Halogen...O(Nitro) Supramolecular Synthon in Crystal Engineering: A Combined Crystallographic Database and Ab Initio Molecular Orbital Study

Abstract
Crystallographic data for 309 C—X...O(nitro)—C, X = Cl, Br, I, interactions, involving 245 symmetry-independent X atoms, have been investigated out to 0.2 Å above van der Waals radii limits [\nu(O) + \nu(X)]. A total of 138 (45%) of these interactions are shorter than \nu(O) + \nu(X), with the degree of interpenetration of the X and O atoms increasing in the order Cl < Br < I. The analysis also shows that: (a) the C—X...O angle tends to linearity as the X...O distance shortens, (b) the angle of approach of X to the C—NO2 plane is preferentially less than 45° for Cl, with an increasing tendency to in-plane X approach in the order Cl < Br < I, and (c) the halogen (X) forms either (i) mono-coordinate interactions with one nitro O atom, with X...O in a cis relationship to the nitro C substituent about the N—O bond, or (ii) approaches both nitro O atoms in a bifurcated manner; the tendency to form such bifurcated motifs increases in the order Cl < Br < I. Only iodine consistently forms short interactions with both nitro O atoms.
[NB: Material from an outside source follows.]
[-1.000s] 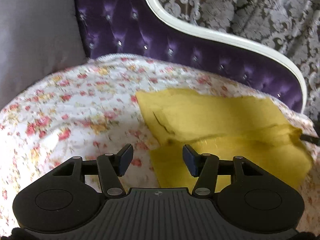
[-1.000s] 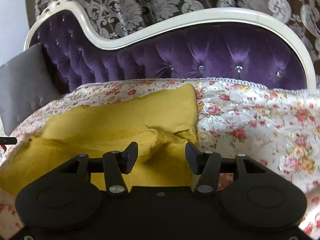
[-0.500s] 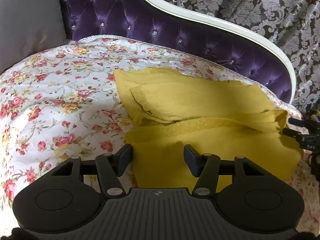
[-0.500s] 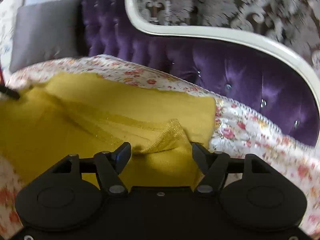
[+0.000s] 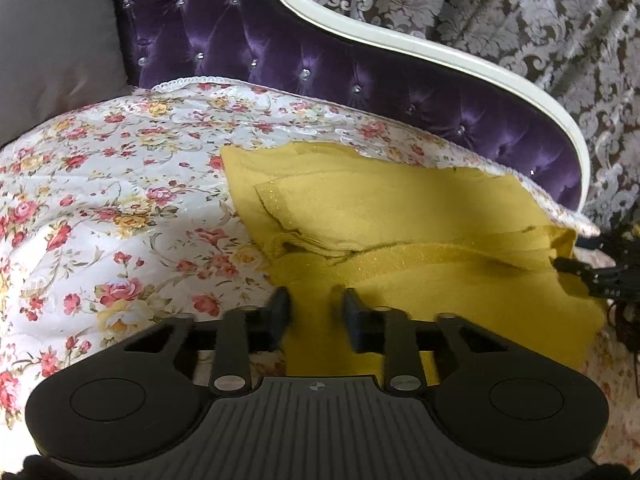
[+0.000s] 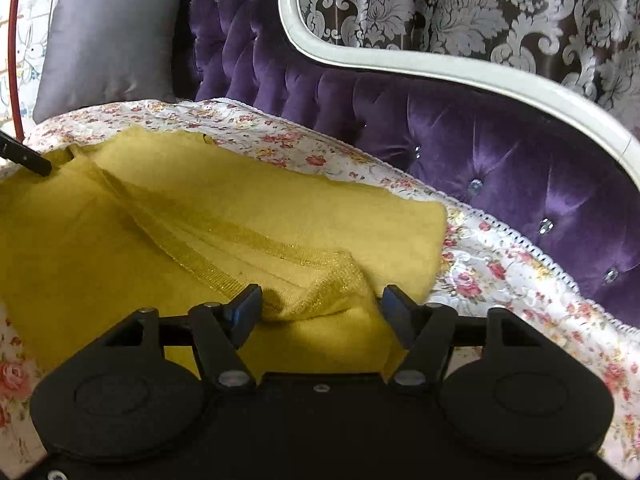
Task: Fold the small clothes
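A: What is shown from the left wrist?

B: A yellow garment (image 5: 400, 216) is seen spread on a flowered bedspread (image 5: 120, 184), already doubled over once, with a glittery ribbed band (image 5: 420, 252) running across the fold. The left tongs (image 5: 316, 312) are being closed over its near edge; fabric lies between the jaws, but a gap remains and no pinch can be confirmed yet. The cloth looks soft and fleecy, the bedspread quilted and glossy. Behind, a buttoned purple headboard (image 5: 240, 40) with a curved white frame is seen.

A: And from the right wrist?

B: The same garment (image 6: 280, 216) is seen from the other end. The right tongs (image 6: 318, 304) stand apart and are being narrowed around a bunched corner of the band (image 6: 332, 280), which rises between the jaws without being pressed. A grey satin cushion (image 6: 108, 44) is propped at the headboard (image 6: 480, 128).

A: How far along is the folding judged to be?

B: Roughly midway: one fold is laid, though crumpled at the band. Both near corners remain to be gripped and carried over, and the piece smoothed
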Demonstrator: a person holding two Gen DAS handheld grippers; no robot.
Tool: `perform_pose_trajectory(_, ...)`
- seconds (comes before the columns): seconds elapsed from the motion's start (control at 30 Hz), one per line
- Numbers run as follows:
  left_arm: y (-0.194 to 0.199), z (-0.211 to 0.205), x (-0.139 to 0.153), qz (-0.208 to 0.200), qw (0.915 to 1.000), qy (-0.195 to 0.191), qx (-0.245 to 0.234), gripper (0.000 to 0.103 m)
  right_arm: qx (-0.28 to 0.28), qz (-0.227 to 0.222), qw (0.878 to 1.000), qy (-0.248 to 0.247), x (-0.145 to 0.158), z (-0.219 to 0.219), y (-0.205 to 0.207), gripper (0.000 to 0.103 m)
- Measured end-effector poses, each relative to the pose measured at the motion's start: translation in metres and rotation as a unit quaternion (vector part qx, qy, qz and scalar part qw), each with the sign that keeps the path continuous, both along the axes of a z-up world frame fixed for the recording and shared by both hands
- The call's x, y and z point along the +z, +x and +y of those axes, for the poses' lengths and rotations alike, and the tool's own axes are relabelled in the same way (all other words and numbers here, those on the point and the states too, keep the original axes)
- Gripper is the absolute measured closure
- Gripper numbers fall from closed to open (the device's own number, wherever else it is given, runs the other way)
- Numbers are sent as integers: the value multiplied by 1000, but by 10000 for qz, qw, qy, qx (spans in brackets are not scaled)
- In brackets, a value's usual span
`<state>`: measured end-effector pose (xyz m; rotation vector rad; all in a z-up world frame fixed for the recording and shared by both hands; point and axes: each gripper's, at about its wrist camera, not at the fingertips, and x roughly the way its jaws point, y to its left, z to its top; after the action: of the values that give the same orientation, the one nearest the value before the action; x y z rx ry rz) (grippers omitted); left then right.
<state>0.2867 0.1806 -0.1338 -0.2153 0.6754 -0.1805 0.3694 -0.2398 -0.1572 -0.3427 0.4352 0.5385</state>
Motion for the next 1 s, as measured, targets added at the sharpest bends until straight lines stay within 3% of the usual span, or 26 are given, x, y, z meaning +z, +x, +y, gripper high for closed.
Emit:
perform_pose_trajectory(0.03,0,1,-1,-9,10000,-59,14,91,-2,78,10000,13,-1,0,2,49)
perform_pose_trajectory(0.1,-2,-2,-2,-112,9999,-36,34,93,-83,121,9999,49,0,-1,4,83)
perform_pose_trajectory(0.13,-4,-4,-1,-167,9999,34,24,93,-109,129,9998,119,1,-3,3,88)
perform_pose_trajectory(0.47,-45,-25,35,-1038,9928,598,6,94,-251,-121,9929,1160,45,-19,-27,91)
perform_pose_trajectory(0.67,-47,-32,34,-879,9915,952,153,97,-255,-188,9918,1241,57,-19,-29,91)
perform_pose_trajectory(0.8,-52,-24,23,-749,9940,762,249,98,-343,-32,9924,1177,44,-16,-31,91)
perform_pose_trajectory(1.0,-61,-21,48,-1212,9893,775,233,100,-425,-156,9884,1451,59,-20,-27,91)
Ab-initio-based molecular orbital calculations, using intermolecular perturbation theory (IMPT) applied to a nitromethane–1-chloro-2-methylacetylene model dimer, agree with the analysis of experimental crystal structure geometries. The IMPT calculations yield an attractive interaction energy of ca −6 kJ mol−1 for Cl...O at the 6-31G* basis set level. Calculations for Br...O at the (only available) [6s4p1d] basis set level indicate that this interaction is more attractive than Cl...O.